- _INPUT DATA_:
• • •
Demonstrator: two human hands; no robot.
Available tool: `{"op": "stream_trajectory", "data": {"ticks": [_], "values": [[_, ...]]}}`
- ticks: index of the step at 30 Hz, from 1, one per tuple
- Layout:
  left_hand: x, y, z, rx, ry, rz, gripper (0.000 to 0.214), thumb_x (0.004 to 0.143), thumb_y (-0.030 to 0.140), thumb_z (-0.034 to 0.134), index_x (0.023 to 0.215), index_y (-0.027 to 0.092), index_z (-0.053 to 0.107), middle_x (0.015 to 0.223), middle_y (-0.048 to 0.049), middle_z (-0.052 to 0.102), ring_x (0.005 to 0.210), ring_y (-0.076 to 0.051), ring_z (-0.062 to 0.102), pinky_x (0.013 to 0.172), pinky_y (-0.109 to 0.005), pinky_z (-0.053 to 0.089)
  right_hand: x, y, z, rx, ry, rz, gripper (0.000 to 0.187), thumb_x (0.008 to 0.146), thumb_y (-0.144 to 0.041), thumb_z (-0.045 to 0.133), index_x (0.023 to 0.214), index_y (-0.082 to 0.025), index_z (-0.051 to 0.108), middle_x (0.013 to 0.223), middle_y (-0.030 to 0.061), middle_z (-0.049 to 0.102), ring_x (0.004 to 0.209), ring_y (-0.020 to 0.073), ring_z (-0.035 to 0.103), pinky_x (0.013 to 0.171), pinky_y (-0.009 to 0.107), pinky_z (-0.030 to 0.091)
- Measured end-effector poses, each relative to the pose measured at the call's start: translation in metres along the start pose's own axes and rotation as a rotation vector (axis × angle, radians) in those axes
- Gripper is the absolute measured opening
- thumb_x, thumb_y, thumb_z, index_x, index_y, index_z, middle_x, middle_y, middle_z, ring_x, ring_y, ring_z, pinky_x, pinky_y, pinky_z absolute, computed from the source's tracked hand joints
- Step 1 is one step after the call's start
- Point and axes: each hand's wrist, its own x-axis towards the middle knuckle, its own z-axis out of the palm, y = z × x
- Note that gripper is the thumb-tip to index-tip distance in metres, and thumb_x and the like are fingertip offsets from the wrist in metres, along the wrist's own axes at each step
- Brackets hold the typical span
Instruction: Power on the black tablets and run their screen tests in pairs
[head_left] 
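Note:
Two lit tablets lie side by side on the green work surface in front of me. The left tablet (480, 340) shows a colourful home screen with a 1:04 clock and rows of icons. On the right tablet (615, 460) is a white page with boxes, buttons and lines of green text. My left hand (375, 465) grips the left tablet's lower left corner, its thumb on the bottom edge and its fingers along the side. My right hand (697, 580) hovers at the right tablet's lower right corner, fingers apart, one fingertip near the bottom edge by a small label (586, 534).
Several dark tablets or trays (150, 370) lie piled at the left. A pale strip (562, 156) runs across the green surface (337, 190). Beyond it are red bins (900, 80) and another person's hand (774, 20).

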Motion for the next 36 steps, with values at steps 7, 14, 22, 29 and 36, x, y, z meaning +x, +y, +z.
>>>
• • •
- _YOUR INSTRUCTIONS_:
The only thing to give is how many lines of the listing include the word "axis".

- _RESPONSE TO THE TASK_:
2